Per giunta, sebbene sia stata implementata una meccanica a base di emote e ci sia una chat vocale a disposizione, ci è parso difficile trovare persone disposte a collaborare per completare una missione che fondamentalmente non riguarda loro, così come neppure a seguirci per la pura curiosità di capire dove volessimo portarli. Il primo incontro, vedere qualcuno “dal vivo” all’interno del gioco e non soltanto sotto forma di sfera di luce, è stato indubbiamente toccante per chi come noi ne ha seguito lo sviluppo fin dagli albori, ma è chiaro come la community – senza voler per forza generalizzare, ben inteso – sia nata con la prerogativa di giocare in single-player e al più farsi sentire soltanto nei luoghi d’incontro virtuale per condividere le proprie esperienze, dare consigli al team o ai novizi, e così via. In tal senso, è il caso di tenere in mente che, se volete un’esperienza multiplayer da No Man’s Sky, farete bene ad entrarci me muniti di una squadra con cui girovagare per la galassia e non soltanto della voglia di fare amicizia.

Finalmente il multiplayer

Nuove attività da svolgere

Visuale in terza persona

Serviva davvero una nuova tavola periodica?

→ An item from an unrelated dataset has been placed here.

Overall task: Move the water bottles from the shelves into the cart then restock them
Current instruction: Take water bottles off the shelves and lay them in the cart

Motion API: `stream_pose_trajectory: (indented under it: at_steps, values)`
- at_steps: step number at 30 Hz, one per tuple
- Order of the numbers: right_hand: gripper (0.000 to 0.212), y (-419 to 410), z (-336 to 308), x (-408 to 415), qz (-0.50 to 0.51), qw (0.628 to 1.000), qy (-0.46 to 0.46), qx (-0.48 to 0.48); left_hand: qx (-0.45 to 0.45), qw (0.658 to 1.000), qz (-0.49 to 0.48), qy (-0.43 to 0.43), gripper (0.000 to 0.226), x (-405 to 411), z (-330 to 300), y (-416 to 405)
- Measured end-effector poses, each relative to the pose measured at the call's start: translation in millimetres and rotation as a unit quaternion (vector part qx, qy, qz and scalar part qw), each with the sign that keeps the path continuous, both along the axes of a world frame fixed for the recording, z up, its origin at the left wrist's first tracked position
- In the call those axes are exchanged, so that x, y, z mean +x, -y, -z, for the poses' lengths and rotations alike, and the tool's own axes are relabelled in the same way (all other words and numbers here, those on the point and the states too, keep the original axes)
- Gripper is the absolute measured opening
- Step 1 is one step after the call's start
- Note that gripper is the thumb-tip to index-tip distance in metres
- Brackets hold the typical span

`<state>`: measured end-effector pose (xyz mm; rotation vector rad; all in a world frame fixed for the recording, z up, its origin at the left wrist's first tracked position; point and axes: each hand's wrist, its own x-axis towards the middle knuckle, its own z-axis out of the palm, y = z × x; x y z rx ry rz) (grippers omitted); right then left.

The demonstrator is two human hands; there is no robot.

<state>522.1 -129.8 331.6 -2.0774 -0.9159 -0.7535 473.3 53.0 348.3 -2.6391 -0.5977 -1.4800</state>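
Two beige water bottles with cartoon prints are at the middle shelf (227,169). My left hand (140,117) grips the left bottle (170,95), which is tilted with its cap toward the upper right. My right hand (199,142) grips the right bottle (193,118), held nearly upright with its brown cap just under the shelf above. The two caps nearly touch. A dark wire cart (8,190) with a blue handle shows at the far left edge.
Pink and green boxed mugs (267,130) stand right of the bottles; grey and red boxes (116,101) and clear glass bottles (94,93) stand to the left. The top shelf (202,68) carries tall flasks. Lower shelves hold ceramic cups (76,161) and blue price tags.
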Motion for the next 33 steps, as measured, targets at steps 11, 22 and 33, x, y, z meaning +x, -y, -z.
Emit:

La co-op non ha attività dedicate

7.5

Con Next, No Man’s Sky cresce in maniera esponenziale e getta le basi per quella che potrà essere una futura ulteriore crescita contenutistica. Il telaio è probabilmente quello definitivo, salvo forse l’eccezione di un attualmente improbabile PvP, mentre quanto ci è stato messo dentro lascia in più di un caso con dubbi circa la coerenza con la visione originale e il suo effettivo bisogno. Ad ogni modo, lo sforzo di Hello Games di rimettere se stessa e il proprio prodotto in carreggiata è sicuramente apprezzabile, ed è giusto premiarlo nei limiti di quanto sia possibile fare con un percorso che ha richiesto due anni. Il consiglio è di farlo vostro coi saldi su PS4 e PC, se siete sempre stati curiosi di provarlo (e disponete di queste piattaforme).